CPU and GPU structural comparison

GPU‑based programs can run tens to thousands of times faster than single‑core CPUs. The evolution of GPUs can be divided into three stages: pre‑1999 GPUs (geometry engines), 1999‑2005 GPUs (introducing programmable pipelines and limited programmability), and post‑2006 GPUs (supporting full programming environments such as CUDA and OpenCL).

Today, major companies like Google, Facebook, Microsoft, Twitter, and Baidu use GPUs for image, video, and audio analysis, as well as autonomous driving and VR/AR applications. However, GPUs excel at training deep‑learning models but are less efficient for inference on single inputs.

3. Semi‑Custom FPGA

FPGA evolved from programmable devices such as PAL, GAL, and CPLD. Users can load configuration files to define logic gates and interconnections, allowing the same FPGA to serve as a microcontroller, audio codec, or other specialized hardware.

FPGA can perform both data‑parallel and task‑parallel computation, often completing specific operations in a single clock cycle, which would require many cycles on a CPU.

Because FPGA logic is fixed after configuration, it eliminates the need for instruction decoding and shared memory, dramatically reducing power consumption per operation. Its flexibility also enables implementation of hardware control techniques that are difficult for CPUs or ASICs.

FPGA applications in AI

4. Fully‑Custom ASIC

Current AI workloads often rely on existing parallel chips (GPU, FPGA) to avoid the high cost and risk of designing dedicated ASICs. However, these general‑purpose chips have inherent performance and power limitations for deep‑learning tasks.
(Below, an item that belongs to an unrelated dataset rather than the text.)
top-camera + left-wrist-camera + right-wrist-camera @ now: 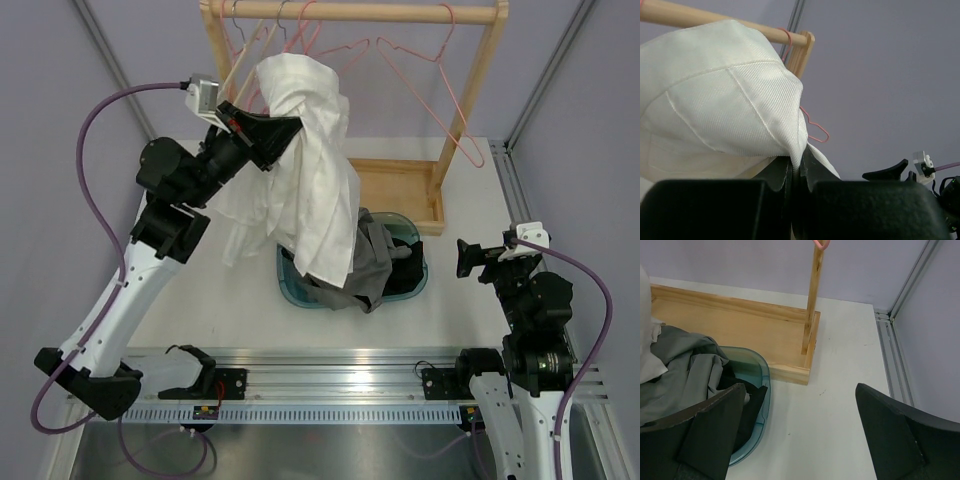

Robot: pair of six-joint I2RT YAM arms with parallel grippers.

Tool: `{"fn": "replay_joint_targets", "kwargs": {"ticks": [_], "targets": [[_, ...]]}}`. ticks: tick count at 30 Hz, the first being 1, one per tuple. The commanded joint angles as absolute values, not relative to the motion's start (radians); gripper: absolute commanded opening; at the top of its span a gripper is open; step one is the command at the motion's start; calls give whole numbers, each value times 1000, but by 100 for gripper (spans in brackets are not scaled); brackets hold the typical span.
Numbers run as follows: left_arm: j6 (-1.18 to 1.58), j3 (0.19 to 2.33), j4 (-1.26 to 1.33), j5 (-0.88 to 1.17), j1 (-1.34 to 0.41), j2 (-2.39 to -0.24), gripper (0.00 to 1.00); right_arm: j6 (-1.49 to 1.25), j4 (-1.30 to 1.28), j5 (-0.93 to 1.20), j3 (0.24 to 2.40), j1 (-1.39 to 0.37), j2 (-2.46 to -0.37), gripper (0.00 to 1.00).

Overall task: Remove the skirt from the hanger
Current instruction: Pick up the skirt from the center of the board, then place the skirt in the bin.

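**Left gripper pinches a white garment at the rack; grey skirt lies in the tub**

The left gripper is raised beside a wooden clothes rack at the far side of the table. In the left wrist view its fingers are pressed together on a fold of a white garment, which hangs in a long drape from the top of the rack down to the tub. What carries the garment at its top is hidden by the cloth. Several bare pink wire hangers hang on the rail to its right.

The skirt, mid-grey and crumpled, lies in the teal tub in front of the rack's base, one part spilling over the near rim, with dark cloth beneath it.

The right gripper hovers to the right of the tub, its fingers spread wide and holding nothing.
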State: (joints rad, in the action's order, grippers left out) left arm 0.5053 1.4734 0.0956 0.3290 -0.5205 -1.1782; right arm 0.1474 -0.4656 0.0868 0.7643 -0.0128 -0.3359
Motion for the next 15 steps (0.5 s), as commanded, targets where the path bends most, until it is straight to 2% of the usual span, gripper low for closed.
{"fn": "replay_joint_targets", "kwargs": {"ticks": [1, 6, 15], "targets": [[494, 1457, 173, 348, -554, -1210, 0, 135, -416, 61, 759, -8, -328, 99], [526, 1424, 250, 389, -632, -1288, 0, 137, -416, 61, 758, 28, -330, 99], [659, 1511, 391, 442, -804, -1486, 0, 137, -413, 55, 758, 43, -328, 99]]}}
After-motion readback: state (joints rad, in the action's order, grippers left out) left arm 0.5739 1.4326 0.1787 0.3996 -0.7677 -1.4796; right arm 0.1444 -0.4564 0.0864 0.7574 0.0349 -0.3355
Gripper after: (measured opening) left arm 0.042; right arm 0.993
GPU limitations include: (1) insufficient parallel advantage during inference, (2) fixed hardware architecture that cannot adapt to evolving algorithms, and (3) lower energy efficiency compared to FPGA.

FPGA drawbacks include limited per‑unit compute capability, lower proportion of compute resources due to extensive routing, and higher cost at large scale.

As AI algorithms mature and the ASIC ecosystem develops, fully custom AI ASICs are emerging, offering optimal performance, power, and area for deep‑learning workloads. Representative companies and their chip projects are shown below.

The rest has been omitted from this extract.